In 1982 I worked on an assignment at a small transformer manufacturer - programming a PC with no hard drive, using BASIC in ROM, with two 5 1/4 inch internal floppies and an external 8 inch floppy - to read the disks from their IBM DiscWriter/modem.

D.W. Drang said...

And to kids today (HEY! GET OFF MY LAWN!) this sounds like so much "Barefoot through the snow uphill both ways..."

YouTube - Monty Python - Four Yorkshiremen

LOOOOOG-ZHERY!

Brian Dunbar said...

. did any of y'all ever go meet a bunch of people from a dialup BBS back in, say, the late '80s?

Boy, did I. Shoney's was mighty sick of us by the end of the meal.

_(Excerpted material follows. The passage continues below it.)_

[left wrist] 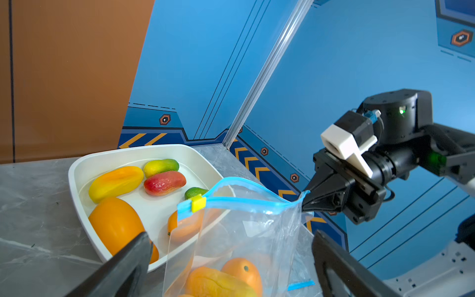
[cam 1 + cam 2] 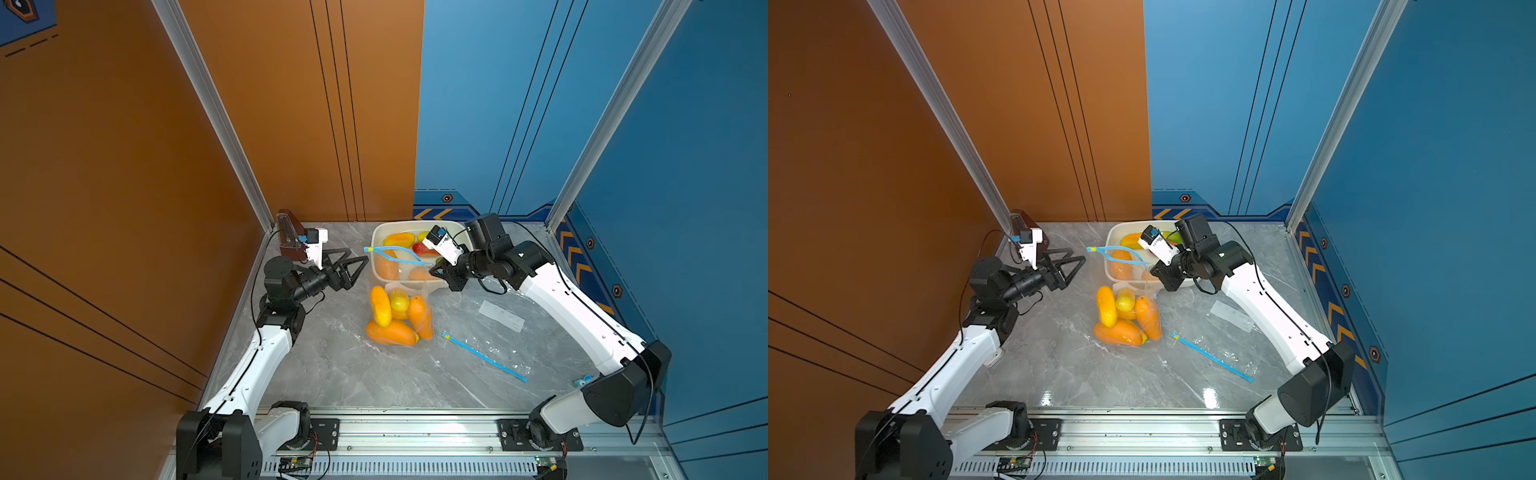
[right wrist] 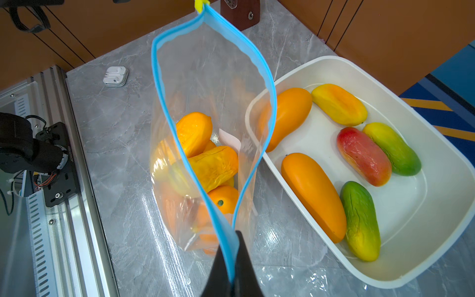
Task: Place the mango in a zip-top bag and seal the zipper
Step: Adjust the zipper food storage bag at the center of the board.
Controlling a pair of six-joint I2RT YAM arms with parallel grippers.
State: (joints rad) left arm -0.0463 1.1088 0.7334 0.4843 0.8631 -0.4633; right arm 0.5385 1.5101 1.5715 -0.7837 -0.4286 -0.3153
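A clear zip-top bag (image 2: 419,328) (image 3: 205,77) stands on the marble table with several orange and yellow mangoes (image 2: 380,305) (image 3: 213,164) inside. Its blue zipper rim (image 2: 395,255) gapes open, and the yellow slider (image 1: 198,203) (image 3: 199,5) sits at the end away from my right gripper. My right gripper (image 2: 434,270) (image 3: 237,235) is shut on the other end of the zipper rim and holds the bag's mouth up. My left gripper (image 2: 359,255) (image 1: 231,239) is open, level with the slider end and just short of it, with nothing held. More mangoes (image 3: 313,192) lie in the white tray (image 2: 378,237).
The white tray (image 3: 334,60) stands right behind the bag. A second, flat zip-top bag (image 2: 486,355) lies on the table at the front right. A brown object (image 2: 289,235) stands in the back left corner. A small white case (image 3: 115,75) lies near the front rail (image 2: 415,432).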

I was sure the lesbian playing 'grab the waitresses butt' was going to get slapped.

Bubblehead Les. said...

My twitching has been greatly reduced since I've started those new meds , but thanks for remembering.

roy in nipomo said...

Brad K - my first computer (in about '78) was S-100 bus (I forget brand) with a Z80 CPU, 64k ram, and I spent big bucks for a Micropolis dual 5.25" disk drive (hard sectored, 300k per disk). I even remember paying a bunch for CP/m and CBasic. I was lucky that CBasic was so much like Fortran IV.

James said...

Unless that was reality, and you're dreaming right now...

Do you recall meeting a Leonardo DiCaprio look-alike in any dreams recently?